A Porsche já tinha dado sinais de abrandamento na eletrificação total dos sucessores do 718 Cayman e do 718 Boxster - com versões a combustão prometidas - e, ao que tudo indica, a Alpine está a ponderar um movimento semelhante para o herdeiro do A110.
Até aqui, era dado como certo que a Alpine se preparava para se despedir dos motores de combustão no emblemático A110, substituindo-o por um novo desportivo 100% elétrico.
No entanto, Philippe Krief, diretor-executivo da Alpine, abriu a porta a outro cenário numa entrevista à revista britânica Evo: o sucessor do A110 poderá vir a ter uma alternativa a combustão com apoio elétrico, ou seja, uma solução híbrida.
Krief não confirma de forma definitiva uma alteração de rumo, mas, se a estratégia mudar, a justificação parece óbvia: a procura por desportivos exclusivamente elétricos continua aquém do esperado.
Tal como os rivais de Estugarda, a marca mostra-se disponível para desacelerar a passagem para uma gama totalmente elétrica - e, entretanto, está mesmo a desenvolver um superdesportivo com motor de combustão.
Não vai ser só coupé
Philippe Krief confirma um novo A110 para 2027 e, até lá, deverão surgir respostas mais concretas. Ainda assim, na conversa com a Evo, o responsável máximo da Alpine deixou mais pistas sobre como será o sucessor elétrico do seu desportivo peso-pluma.
Antes de mais, o A110 deixará de existir apenas em carroçaria coupé, como acontece hoje. Está prevista uma variante aberta e, mais inesperadamente, uma versão 2+2, com lugares traseiros. Sobre o desenho, Krief foi taxativo: “fará o atual parecer antigo”.
Para enfrentar com mais força os futuros Porsche 718 elétricos, a potência também deverá subir de forma significativa. Krief garante que será mais potente até do que o SUV A390, que, na configuração de topo com três motores, anuncia 470 cv. Isso aponta para um futuro A110 elétrico capaz de rondar os 500 cv, mantendo tração traseira, mas com um motor por roda.
Promete ser muito leve
Com tanta potência - o A110 atual fica-se pelos 300 cv - seria natural suspeitar que a marca está a compensar um aumento grande de massa face ao modelo de hoje, que pesa pouco mais de 1100 kg (sem condutor).
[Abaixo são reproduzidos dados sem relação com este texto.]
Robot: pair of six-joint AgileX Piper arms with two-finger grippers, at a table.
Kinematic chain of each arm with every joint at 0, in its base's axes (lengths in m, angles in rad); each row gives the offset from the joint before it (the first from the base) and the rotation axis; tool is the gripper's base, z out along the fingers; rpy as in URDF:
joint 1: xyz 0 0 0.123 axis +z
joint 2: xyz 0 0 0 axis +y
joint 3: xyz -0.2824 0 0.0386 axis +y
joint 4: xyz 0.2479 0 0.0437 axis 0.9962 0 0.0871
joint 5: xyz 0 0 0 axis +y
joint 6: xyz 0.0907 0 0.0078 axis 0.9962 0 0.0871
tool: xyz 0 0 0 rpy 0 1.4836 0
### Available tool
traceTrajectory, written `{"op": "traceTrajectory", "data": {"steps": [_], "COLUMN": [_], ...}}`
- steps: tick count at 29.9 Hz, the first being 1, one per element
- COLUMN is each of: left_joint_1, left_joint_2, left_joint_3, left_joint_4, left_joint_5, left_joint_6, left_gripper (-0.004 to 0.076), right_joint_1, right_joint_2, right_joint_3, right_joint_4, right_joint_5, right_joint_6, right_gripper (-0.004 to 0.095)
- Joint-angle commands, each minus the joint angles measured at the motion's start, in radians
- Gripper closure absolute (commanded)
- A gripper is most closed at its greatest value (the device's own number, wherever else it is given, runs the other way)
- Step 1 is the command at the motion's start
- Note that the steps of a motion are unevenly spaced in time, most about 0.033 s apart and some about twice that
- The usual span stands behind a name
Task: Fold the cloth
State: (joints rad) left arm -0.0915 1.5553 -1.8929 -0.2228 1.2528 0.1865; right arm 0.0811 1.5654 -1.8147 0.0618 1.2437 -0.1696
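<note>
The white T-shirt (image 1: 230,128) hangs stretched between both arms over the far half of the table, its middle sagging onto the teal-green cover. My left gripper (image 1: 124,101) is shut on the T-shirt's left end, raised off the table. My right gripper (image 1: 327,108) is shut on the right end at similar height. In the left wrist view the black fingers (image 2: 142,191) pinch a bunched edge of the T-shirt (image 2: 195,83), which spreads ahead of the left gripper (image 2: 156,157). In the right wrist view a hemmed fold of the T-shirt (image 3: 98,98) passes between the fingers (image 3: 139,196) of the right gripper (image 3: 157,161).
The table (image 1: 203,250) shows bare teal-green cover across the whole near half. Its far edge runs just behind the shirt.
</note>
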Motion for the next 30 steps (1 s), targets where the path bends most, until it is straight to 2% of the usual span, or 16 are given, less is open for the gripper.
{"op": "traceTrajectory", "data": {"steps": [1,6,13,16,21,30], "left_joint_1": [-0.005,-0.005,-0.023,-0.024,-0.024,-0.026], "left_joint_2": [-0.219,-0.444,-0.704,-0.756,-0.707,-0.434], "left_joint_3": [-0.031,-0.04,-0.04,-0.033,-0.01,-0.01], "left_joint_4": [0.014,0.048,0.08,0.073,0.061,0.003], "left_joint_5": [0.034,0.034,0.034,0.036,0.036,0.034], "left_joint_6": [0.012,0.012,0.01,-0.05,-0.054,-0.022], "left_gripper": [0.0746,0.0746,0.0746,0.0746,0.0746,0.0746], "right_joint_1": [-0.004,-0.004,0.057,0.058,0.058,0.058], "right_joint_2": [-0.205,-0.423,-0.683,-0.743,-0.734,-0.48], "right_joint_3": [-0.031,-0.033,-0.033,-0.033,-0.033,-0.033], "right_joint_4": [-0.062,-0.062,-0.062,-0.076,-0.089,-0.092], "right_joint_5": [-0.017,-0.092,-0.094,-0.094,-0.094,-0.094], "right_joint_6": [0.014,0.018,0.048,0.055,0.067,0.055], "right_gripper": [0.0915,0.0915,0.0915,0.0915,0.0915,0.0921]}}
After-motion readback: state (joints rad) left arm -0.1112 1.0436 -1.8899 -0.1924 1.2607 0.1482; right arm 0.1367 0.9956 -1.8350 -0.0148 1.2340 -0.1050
Ainda assim, Krief surpreendeu ao avançar com um objetivo de peso para o novo A110 elétrico abaixo dos 1300 kg. Não seria apenas “leve para um elétrico”… seria leve ao nível de um Toyota GR86. Para referência, o A290, o pequeno desportivo da Alpine baseado no Renault 5, marca 1479 kg.
Para atingir esse número, o novo A110 deverá voltar a apostar numa estrutura maioritariamente em alumínio e, em paralelo, em avanços na tecnologia da bateria. O plano passa por maximizar a densidade energética (Wh/kg) e reduzir a perda de desempenho ao longo do tempo.
Além disso, a Alpine quer que a bateria seja um componente facilmente substituível. Isto pode permitir aos proprietários manterem o desempenho máximo do desportivo de forma continuada (com possibilidade de atualização para uma nova química no futuro) e, em teoria, atenuar a forte desvalorização que tem penalizado os modelos 100% elétricos de alta performance.
É uma filosofia semelhante à que, por exemplo, a Ferrari tem seguido nos seus híbridos e no seu novo e inédito elétrico. E Krief conhece bem esse universo: passou por Ferrari e Alfa Romeo, sendo o «pai» do 458 Speciale e do híbrido SF90, bem como da plataforma Giorgio e do magistral Giulia Quadrifoglio.
Chega em 2027
Ainda a dois anos de distância, a marca francesa não esconde que tem na mira o futuro duo alemão da Porsche - que deverá chegar ao mercado na mesma altura -, mas agora fica a ideia de que a disputa poderá ir além das variantes elétricas… caso a Alpine opte também por seguir o caminho da combustão.